By Laura Frescoln, Iowa Water Center
Quick Summary of the Book: Robert McFarlane takes us on a journey to the “underland” as he explores locations around the world that lie beneath our feet. This voyage is exquisitely detailed through our human senses and a cast of characters he meets along the way.
Why we selected it: Water is a fundamental force in the formation of the earth and the underland. Through the authors eyes, the reader gets a sense of the water’s presence and importance both in the formation and evolution of our culture and the physical aspects of our world over ‘deep time’.
I love exploring. Every summer I choose a new place for my two daughters and me to break from routine and experience something new. I do admit though, that apart from some “cave tours” that provided a sense of security through the sheer number of visitors that participate, we have not considered exploring the vast underworld. For one, I am sure I would be traveling alone, abandoned by my less adventurous kids who have a strong desire to survive. Secondly, I do have some claustrophobic tendencies. In fact, I cannot wear a hood.

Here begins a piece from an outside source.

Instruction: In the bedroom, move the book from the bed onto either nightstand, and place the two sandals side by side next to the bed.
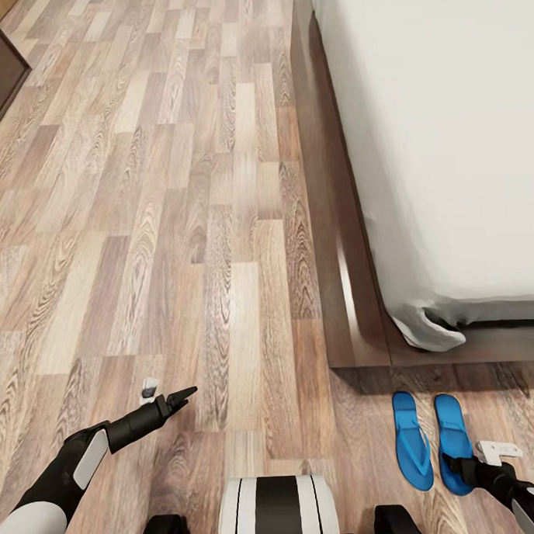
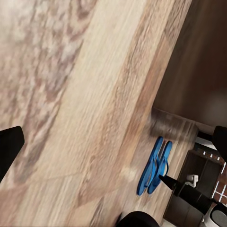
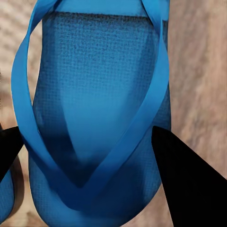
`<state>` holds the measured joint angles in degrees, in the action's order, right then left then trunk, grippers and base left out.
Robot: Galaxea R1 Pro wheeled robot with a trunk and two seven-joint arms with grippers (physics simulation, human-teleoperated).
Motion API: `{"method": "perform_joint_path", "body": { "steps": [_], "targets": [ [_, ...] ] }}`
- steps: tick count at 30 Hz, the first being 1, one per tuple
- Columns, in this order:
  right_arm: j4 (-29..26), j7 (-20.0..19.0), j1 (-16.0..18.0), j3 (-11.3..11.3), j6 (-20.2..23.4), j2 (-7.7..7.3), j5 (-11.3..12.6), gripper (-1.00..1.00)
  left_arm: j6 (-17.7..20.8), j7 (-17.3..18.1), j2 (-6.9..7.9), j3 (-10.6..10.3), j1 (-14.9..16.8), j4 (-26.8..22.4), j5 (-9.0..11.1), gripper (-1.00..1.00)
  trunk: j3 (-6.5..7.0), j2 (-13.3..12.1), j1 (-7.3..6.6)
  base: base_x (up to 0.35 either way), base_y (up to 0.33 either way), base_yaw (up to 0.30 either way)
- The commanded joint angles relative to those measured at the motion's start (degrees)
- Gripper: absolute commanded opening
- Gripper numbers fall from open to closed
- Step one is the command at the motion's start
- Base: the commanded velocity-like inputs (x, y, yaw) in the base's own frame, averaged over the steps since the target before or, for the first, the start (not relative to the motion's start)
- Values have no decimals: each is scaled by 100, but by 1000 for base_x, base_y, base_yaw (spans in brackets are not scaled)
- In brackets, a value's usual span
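Sandals: side by side on the floor, just off the bed corner | your right gripper: spread over one sandal's straps | your left gripper: state unclear, well away from bed

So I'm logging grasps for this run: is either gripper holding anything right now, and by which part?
Nothing is clearly held. The right gripper is open, its fingers either side of the right sandal, which lies on the floor. The left gripper hangs over bare planks.

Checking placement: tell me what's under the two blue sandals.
Brown wood-plank floor lies under both bright blue flip-flops. The right tool covers one sandal's near end.
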<state>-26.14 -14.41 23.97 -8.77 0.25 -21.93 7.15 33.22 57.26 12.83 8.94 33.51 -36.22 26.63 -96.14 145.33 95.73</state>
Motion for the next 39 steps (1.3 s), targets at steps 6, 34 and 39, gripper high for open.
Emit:
{"method": "perform_joint_path", "body": {
  "steps": [6,34,39],
  "targets": [
    [11,-36,2,-20,4,-2,58,-100,44,7,0,3,2,1,27,100,-113,8,12,0,0,0],
    [55,-10,2,-20,19,4,76,-100,44,14,0,12,2,1,27,100,-224,14,25,25,0,0],
    [56,-10,2,-20,19,3,76,-100,44,14,0,9,3,1,27,100,-224,14,25,0,0,0]
  ]
}}
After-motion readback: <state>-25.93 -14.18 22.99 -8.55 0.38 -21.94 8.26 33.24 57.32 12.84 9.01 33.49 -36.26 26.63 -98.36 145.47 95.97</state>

Despite these challenges to explore the “underland” myself, I was intrigued by this book and the author’s experiences. McFarlane attributes the reluctance of “explorers” to dive into this world as intuitive and societal.

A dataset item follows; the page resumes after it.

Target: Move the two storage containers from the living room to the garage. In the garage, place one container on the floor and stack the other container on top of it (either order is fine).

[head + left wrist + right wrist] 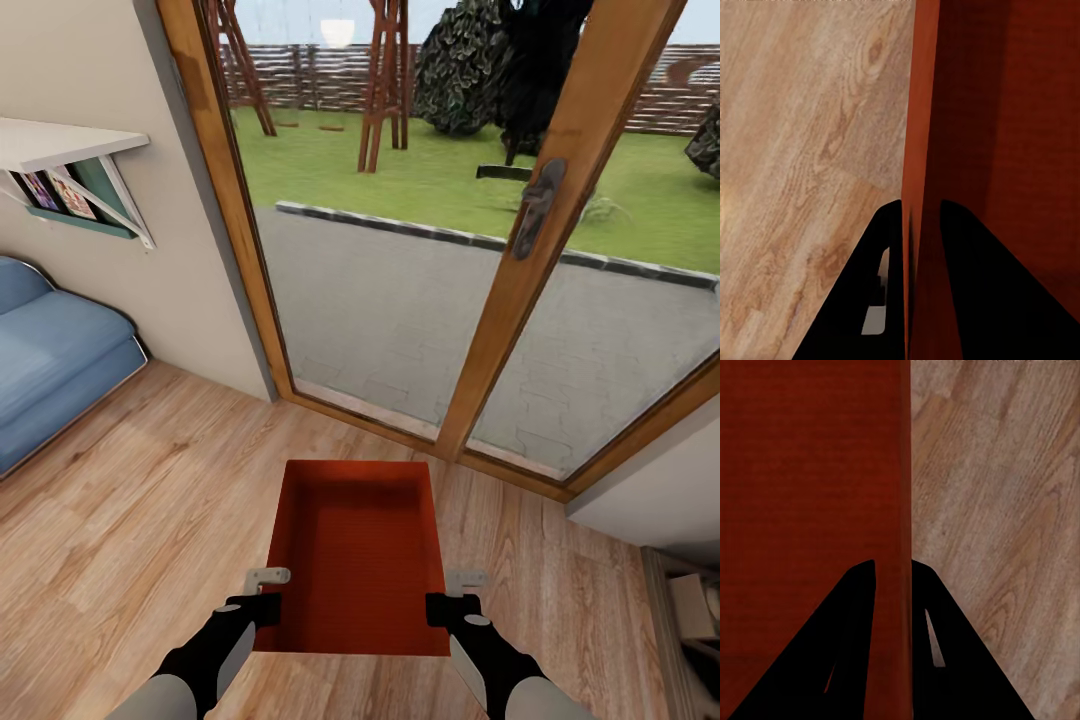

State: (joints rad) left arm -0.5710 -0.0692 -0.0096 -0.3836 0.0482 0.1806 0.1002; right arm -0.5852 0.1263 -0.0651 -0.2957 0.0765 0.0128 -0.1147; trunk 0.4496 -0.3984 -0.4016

“Why go low? It is a counter-intuitive action, running against the grain of sense and the gradient of spirit (Pg. 11)…An aversion to the underland is buried in language. In many of the metaphors we live by, height is celebrated but depth is despised. To be ‘uplifted’ is preferable to being ‘depressed’ or ‘pulled down’.” (Pg.12)
McFarlane uses “deep time” as a metric to understand the evolution of this world.

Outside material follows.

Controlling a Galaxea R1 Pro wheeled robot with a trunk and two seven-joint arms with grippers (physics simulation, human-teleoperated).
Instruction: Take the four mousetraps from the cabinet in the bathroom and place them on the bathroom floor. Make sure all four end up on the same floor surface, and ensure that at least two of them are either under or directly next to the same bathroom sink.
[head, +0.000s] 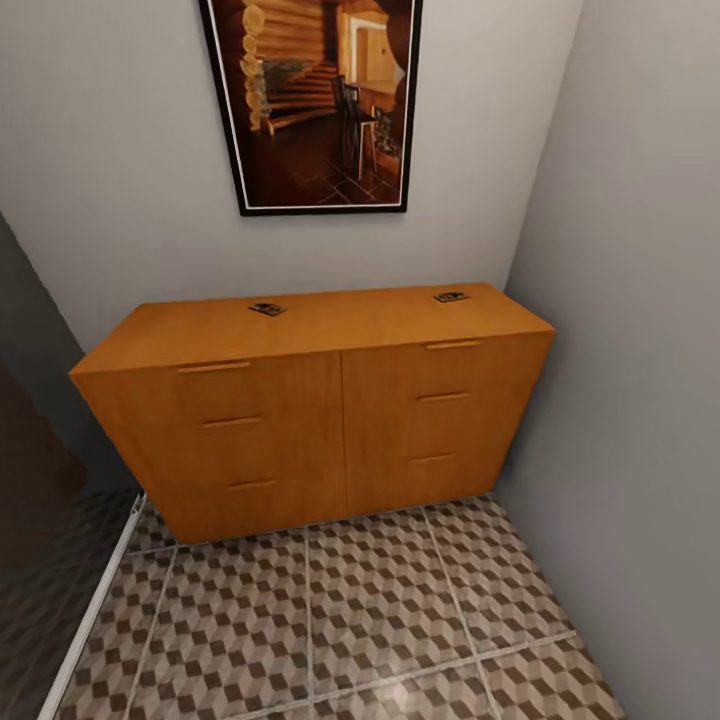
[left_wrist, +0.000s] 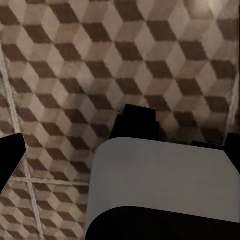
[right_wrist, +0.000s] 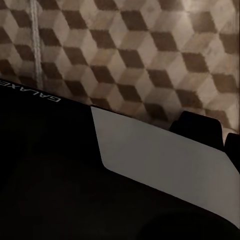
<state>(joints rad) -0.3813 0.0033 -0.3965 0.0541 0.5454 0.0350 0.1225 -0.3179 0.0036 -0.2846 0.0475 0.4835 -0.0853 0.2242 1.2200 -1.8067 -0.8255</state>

“‘Deep Time’ is the chronology of the underland. Deep time is the dizzying expanses of Earth history that stretch away from the present moment. Deep time is measured in units that humble the human instant: epochs and aeons, instead of minutes and years. Deep time is kept by stone, ice, stalactites, seabed sediments and the drift of tectonic plates. Deep time opens into the future as well as the past. The Earth will fall dark when the sun exhausts its fuel around 5 billion years. We stand on our toes, as well as our heels, on a brink.” (Pg. 15)
Considering the metric of ‘deep time’ is almost unthinkable and certainly overwhelming to us humans who have such short memories and focused attention on the present. The author recognizes this and writes…
“There is dangerous comfort to be drawn from deep time. What does our behavior matter, when Homo sapiens will have disappeared from the Earth in the blink of a geological eye?…We should resist such inertial thinking; indeed we should urge its opposite – deep time as a radical perspective, provoking us to action not apathy.” (Pg. 15)
McFarlane uses quotes from other notable writers and scientist to introduce and sometime emphasize relevant points along this journey. As he notes, we are in the Anthropocene age which is largely influenced by human activity.
“But the Anthropocene, for all its faults, also issues a powerful shock and challenge to our self-perception as a species. It exposes both the limits of our control over the long-term processes of the planet, and the magnitude of the consequences of our activities…The Anthropocene asks of us the question memorably posed by the immunologist Jonas Salk: ‘Are we being good ancestors?’” (Pg. 77)
In the chapters that follow the introduction, McFarlane recounts expeditions in Britain, Europe (including “invisible cities”), Norway, Finland and Greenland. The adventures that follow throughout the pages are a rich collection of vivid descriptions of the both the physical world beneath our feet and the shared world of the people around us and beside us. This community is made up of the guides/friends who accompanied the author, those who came before and left their mark and those still to come. This community added layers of color, clarity and complexity.
The following excerpts from the introduction gives the reader a glimpse of what can be expected in the journey ahead…
“The way into the underland is through the riven trunk of an old ash tree. …Near the ash’s base its trunk splits into a rough rift, just wide enough that a person might slip into the tree’s hollow heart – and there drop into the dark space that opens below.” (Pg. 3)
We soon discover that the old ash is but one of the many passageways into the underworld. Each entrance formed through “deep time” as a footprint marking the geological and human forces at play.
“…down in the labyrinth beneath the riven ash. The same three tasks recur across cultures and epochs: to shelter was is precious, to yield what is valuable, and to dispose of what is harmful.”(Pg. 8)
Throughout the book as a whole, the author explores all three as he weaves humanity and the landscape together in a way that allows the reader to think, feel and wonder about the invisible world where few have traveled.